So how does google really does it? How is it able to spin up a customer's container in literally no time?
The idea of fast spinning-up sandboxes containers (that run on their own kernel for security reasons) have been around for a pretty long time. For example, Intel Clear Linux Containers and Firecracker provide fast startup through various optimizations.
As you can imagine, implementing something like this would require optimizations at many layers (scheduling, traffic serving, autoscaling, image caching...).
Without giving away Google’s secrets, we can probably talk about image storage and caching: Just like how VMs use initramfs to pre-cache the state of the VM, instead of reading all the files from harddisk and following the boot sequence, we can do similar tricks with containers.
Google uses a similar solution for Cloud Run, called gVisor. It's a user-space virtualization technique (not an actual VMM or hypervisor). To run containers on a Linux-like environment, gVisor doesn't need to boot a Linux kernel from scratch (because gVisor reimplements the linux kernel in go!).
You’ll find many optimizations on other serverless platforms across most cloud providers (such as how to keep a container instance around, should you be predictively scheduling inactive containers before the load arrives). I recommend reading the Peeking Behind the Curtains of Serverless Platforms paper to get an idea about what are the problems in this space and what are cloud providers trying to optimize for speed and cost.
You have to decouple the containers to the VMs. The second link of Dustin is great because if you understand the principles of Kubernetes (and more if you have a look to Knative), it's easy to translate this to Cloud Run.
You have a pool of resources (Nodes in Kubernetes, the VM in fact with CPU and memory) and on these resources, you can run container: 1, 2, 1000 per VM, maybe, you don't know and you don't care. The power of the container, is the ability to be packaged with all the dependency that it needs. Yes, I talked about package because your container isn't an OS, it contains the dependencies for interacting with the host OS.
For preventing any problem between container from different project/customer, the container run into a sandbox (GVisor, first link of Dustin).
So, there is no VM to start and to stop, no VM to create when you deploy a Cloud Run services,... It's only a start of your container on existing resources. It's also for this reason that you need to have a stateless container, without disks attached to it.
Do you want 3 "secrets"?
It's exactly the same things with Cloud Functions! Your code is packaged into a container and deploy exactly as it's done with Cloud Run.
The underlying platform that manages Cloud Functions and Cloud Run is the same. That's why the behavior and the feature are very similar! Cloud Functions is longer to deploy because Google need to build the container for you. With Cloud Run the container is already built.
Your Compute Engine instance is also managed as a container on the Google infrastructure! More generally, all is container at Google!
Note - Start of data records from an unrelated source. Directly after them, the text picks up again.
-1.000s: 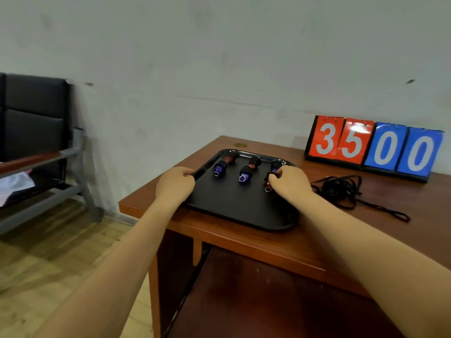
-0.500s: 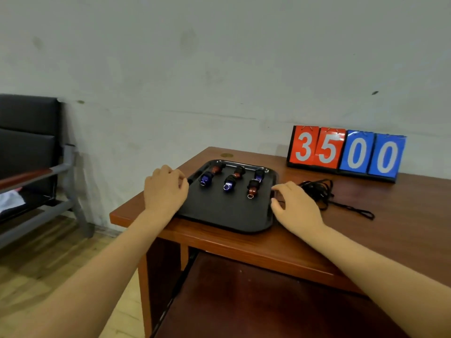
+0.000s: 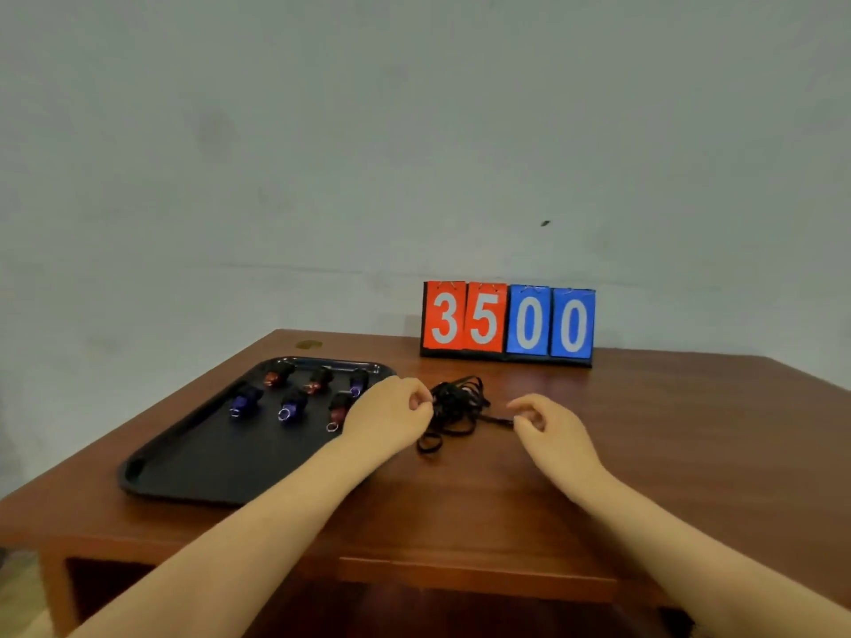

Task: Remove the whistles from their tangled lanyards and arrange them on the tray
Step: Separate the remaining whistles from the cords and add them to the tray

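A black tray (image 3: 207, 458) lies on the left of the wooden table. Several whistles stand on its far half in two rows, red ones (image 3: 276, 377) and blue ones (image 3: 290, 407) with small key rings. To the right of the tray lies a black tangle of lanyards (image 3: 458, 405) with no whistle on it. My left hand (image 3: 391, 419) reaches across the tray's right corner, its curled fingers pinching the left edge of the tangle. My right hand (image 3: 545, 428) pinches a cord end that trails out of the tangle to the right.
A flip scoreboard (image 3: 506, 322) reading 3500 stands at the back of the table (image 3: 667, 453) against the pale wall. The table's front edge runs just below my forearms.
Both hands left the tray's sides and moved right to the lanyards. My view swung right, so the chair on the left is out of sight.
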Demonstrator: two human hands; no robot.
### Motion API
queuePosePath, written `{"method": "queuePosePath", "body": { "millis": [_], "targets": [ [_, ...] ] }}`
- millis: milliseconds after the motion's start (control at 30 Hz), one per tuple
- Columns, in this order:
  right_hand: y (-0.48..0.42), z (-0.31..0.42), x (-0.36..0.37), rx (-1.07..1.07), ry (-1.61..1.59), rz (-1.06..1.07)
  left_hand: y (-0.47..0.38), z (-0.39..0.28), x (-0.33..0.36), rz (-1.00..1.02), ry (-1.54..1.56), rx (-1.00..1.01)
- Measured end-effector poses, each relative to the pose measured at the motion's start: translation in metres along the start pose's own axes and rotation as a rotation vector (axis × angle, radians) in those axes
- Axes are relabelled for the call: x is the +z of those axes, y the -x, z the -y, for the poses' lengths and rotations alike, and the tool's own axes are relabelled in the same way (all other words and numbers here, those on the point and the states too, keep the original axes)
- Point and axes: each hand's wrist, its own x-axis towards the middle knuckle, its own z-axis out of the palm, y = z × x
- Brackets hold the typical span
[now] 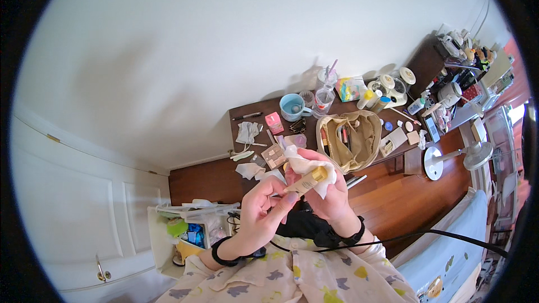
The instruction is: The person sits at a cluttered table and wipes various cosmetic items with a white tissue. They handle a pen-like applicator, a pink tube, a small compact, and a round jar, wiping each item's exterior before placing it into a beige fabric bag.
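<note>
My left hand (pixel 267 208) pinches the lower end of a beige cosmetic tube (pixel 304 185) with a gold cap. Crumpled white tissue (pixel 309 164) is held in my right hand (pixel 330 202), pressed around the back of the capped end. Both hands are raised close together in front of the desk edge. Just beyond them on the dark desk lie an eyeshadow palette (pixel 273 156) and an unzipped beige makeup bag (pixel 353 151) with pencils or brushes inside. More used tissue (pixel 250 171) lies left of the hands.
On the desk stand a light blue mug (pixel 292 108), a clear plastic bottle (pixel 323 103), a pink carton (pixel 274 123) and several small bottles. A white storage bin (pixel 162 235) is at lower left. A black cable (pixel 404 235) crosses before my body to the right.
</note>
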Motion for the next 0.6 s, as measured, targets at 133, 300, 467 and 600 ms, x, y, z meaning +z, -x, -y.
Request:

App Deployment Container Size vs Quantity

I am learning how to deploy a meteor app on galaxy and I am really confused by all this container stuff.
I am trying to understand when it would be better to scale an app by increasing container size rather than by adding more containers.
If I had lightweight chat room website for example. Why would I ever need to upgrade the container size if I can just add more small containers. In the end isn't the sum of processing power what matters?
2 x 0.5 containers = 1 x 1 container
The cost of doing it either way is the same.
Also, if a user modifies the database while using the app in one container, won't the other instances of the app running on other containers take a while to notice the change? If users on different containers were chatting together it would be a problem wouldn't it? How would you avoid it?
The only way I can make sense of this is:
Either lack of CPU and RAM, or capacity to handle parallel requests are going to create a need to scale.
If the app receives too much traffic you get more containers.
If the app uses too much CPU and RAM you get a bigger container.
But how can app ever get too big to fit in one container? Won't the CPU and RAM used by the app be related to how many users are using that instance of the app. Couldn't you just solve the problem by adding more containers and spreading out the users and decreasing CPU and RAM usage this way.
And why would you need to get more containers to handle more requests. Won't a bigger container also handle more requests?
The question you are asking is too broad to answer. In your case both strategies increasing container size (or vertical scaling) and adding more container (or horizontal scaling) will work if implemented effectively.
But preferring horizontal scaling is the best option. When you launch a cluster of containers they run behind AWS Elastic Loadbalancer and if you enable sticky sessions there will be no any problem in chat rooms.
Read this
http://docs.aws.amazon.com/ElasticLoadBalancing/latest/DeveloperGuide/elb-sticky-sessions.html
Also this is quiet good to read.
http://docs.aws.amazon.com/AmazonECS/latest/developerguide/cloudwatch_alarm_autoscaling.html
https://aws.amazon.com/blogs/compute/powering-your-amazon-ecs-clusters-with-spot-fleet/
Then the question of database, I assume you will be using a parent database for your app so all the containers will be reading from same DB so do not worry about the changes applied from one container and seeing those changes applied from other container if proper DB optimization is in place there will be no any issue.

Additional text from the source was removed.